# how to trim nails?



## joeyNme (Jun 27, 2013)

I am new to owning a cockatiel and so I am scouring for information and doing ok I think, but I cannot find a definitive answer on whether I need to trim Ollie's toenails or not, and if I do, how to do that. I am hoping not. I don't mind but I know he will hate it. I just know.


----------



## MeanneyFids (Aug 24, 2010)

i hope this helps 





can you post a photo of your bird's nails? we can tell you if they need trimming or not. if you are nervous, you can use a nail file to dull the tips down a tad, if that's all they need


----------



## Ghosth (Jun 25, 2012)

When your bird's foot "Sticks" every other step its time to clip.

I grab Cara while he's getting skritch's, wrap him in a towel, lay him between my legs and just do it. Left hand holding the leg stable, right hand on clippers. Main thing I've learned is to don't try to take too much the first time. Clip just the tips.


----------



## ccollin13 (May 24, 2013)

Ghosth said:


> When your bird's foot "Sticks" every other step its time to clip.
> 
> I grab Cara while he's getting skritch's, wrap him in a towel, lay him between my legs and just do it. Left hand holding the leg stable, right hand on clippers. Main thing I've learned is to don't try to take too much the first time. Clip just the tips.


I agree - don't do too much nail the first time. You can always clip just a little, and just clip frequently, rather than take the risk of clipping too much and hitting the "quick" - the blood that goes through the toenails. My Ziggy has very dark toenails and I can't see the quick, so I just clip a little and clip frequently because I'm nervous about it :lol:

It's also a VERY good idea to have stypic powder on hand. This powder will seal off the blood vessel to stop bleeding quickly. It can be purchased at most pet stores. It can also be used to control blood feather bleeding.

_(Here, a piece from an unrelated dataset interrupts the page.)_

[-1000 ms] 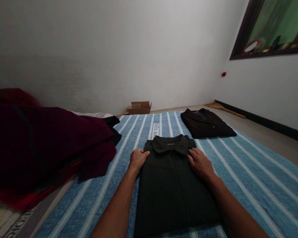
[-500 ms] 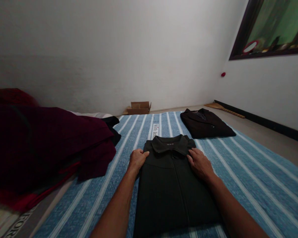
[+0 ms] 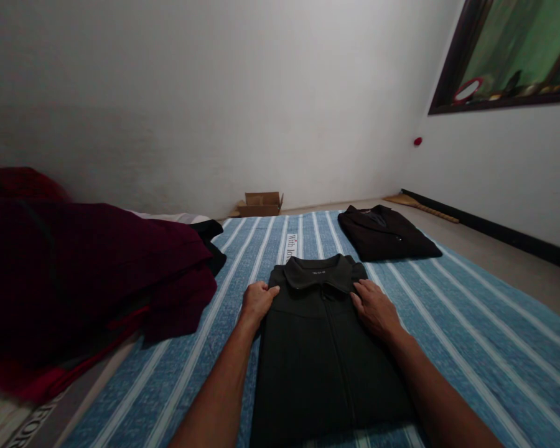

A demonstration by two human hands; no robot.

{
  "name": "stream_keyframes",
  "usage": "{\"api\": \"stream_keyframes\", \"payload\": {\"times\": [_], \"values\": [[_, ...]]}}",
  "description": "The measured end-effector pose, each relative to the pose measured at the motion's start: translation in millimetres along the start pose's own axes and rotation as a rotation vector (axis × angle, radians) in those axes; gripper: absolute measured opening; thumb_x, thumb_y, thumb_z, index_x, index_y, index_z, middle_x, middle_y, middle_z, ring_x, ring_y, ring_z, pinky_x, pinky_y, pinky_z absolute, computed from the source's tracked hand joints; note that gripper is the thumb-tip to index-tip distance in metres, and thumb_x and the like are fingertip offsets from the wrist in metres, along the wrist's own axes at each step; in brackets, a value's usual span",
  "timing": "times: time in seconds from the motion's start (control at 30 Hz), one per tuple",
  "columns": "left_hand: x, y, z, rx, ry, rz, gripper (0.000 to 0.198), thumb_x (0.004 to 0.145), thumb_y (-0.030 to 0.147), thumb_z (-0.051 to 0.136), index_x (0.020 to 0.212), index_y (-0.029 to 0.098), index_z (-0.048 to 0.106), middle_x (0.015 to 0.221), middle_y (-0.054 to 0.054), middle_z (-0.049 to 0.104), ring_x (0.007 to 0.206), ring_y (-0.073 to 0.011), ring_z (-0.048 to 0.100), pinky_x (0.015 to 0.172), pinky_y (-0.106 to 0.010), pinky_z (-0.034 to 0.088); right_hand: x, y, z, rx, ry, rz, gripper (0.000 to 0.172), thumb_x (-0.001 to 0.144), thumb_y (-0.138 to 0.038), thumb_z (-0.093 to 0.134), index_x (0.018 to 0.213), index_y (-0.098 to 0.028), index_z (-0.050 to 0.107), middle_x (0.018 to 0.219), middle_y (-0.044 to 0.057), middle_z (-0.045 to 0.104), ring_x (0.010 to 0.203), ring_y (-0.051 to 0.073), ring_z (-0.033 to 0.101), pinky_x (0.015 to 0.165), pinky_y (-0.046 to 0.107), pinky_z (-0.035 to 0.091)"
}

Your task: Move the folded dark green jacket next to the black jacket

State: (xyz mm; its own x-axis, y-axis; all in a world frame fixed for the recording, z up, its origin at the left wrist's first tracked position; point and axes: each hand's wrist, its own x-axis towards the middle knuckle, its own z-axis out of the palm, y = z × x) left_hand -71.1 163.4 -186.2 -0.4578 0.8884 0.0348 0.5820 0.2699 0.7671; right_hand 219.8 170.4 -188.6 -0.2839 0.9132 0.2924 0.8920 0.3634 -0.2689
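Observation:
A dark green jacket (image 3: pixel 303 361) with a collar and a front zip lies folded flat on the striped blue bedspread (image 3: pixel 205 330), its collar pointing away from me. My left hand (image 3: pixel 257 300) grips its left edge just below the shoulder, thumb on top and the other fingers tucked around or under the cloth. On the opposite edge, beside the collar, my right hand (image 3: pixel 374 305) is closed on the fabric with its fingers bent over the top. The jacket's near end runs toward the bottom of the view between my forearms.
A folded dark brown garment (image 3: pixel 387 233) rests farther back on the right. Purple clothing (image 3: pixel 168 267) is heaped at left, above red cloth (image 3: pixel 70 379). Beyond the bed's far edge stands an open cardboard box (image 3: pixel 261 204) by the wall. A dark-framed window (image 3: pixel 448 81) is upper right.
The view has shifted very slightly. Both hands keep their places on the jacket, and the garments lie as before.

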Motion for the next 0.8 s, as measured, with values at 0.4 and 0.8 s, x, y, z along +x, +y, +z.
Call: {"api": "stream_keyframes", "payload": {"times": [0.4, 0.8], "values": [[-0.7, 0.6, -0.3, 0.011, 0.019, 0.015, 0.023, 0.064, 0.035, 0.061, 0.052, 0.018, 0.051, 0.050, 0.002, 0.052, 0.051, -0.0138, 0.049, 0.048, -0.024, 0.030, -0.5, 0.4, 0.9, 0.005, 0.003, -0.010, 0.029, 0.091, -0.030, 0.038, 0.106, -0.017, 0.059, 0.114, 0.012, 0.057, 0.109, 0.023, 0.050, 0.092, 0.035, 0.039], [-1.3, 0.8, -0.5, 0.000, 0.014, 0.019, 0.023, 0.064, 0.037, 0.060, 0.053, 0.018, 0.052, 0.051, 0.001, 0.053, 0.052, -0.0147, 0.050, 0.047, -0.024, 0.030, -0.8, 0.5, 0.4, 0.011, 0.003, -0.013, 0.030, 0.091, -0.030, 0.038, 0.106, -0.016, 0.059, 0.114, 0.012, 0.056, 0.109, 0.023, 0.050, 0.092, 0.034, 0.038]]}}
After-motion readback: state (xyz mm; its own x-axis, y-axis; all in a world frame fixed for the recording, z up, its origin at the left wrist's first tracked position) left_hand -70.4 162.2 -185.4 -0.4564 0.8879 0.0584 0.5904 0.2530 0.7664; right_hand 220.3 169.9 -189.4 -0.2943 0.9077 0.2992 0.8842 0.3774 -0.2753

Here's a link about stypic powder: http://www.birdchannel.com/bird-words/styptic-powder.aspx


----------



## roxy culver (May 27, 2010)

Another thing to point out...if you have enough different perches in the cage (natural branch perches) you shouldn't have to clip the nails that often. I think I do mine maybe once a year and sometimes not even that.


----------



## cknauf (Aug 27, 2012)

A tip a breeder told me was that their nails don't need to be clipped unless their toes can't touch the ground when they're standing on a flat surface. It seems to be a pretty good estimation of when clipping is needed.


----------



## joeyNme (Jun 27, 2013)

Thanks so much for all the info guys!! This is a great help. I am not troubled about the quick because I know that is the same with my dogs, etc... just a lot smaller scale. I was watching his feet tonight and I think he needs that trim. He does have a stone or resin perch that is one of those that helps wear down his nails but I think his former owners didn't bother with him much.  

I noticed at least one toe on each foot was a bit wonky because of the nail.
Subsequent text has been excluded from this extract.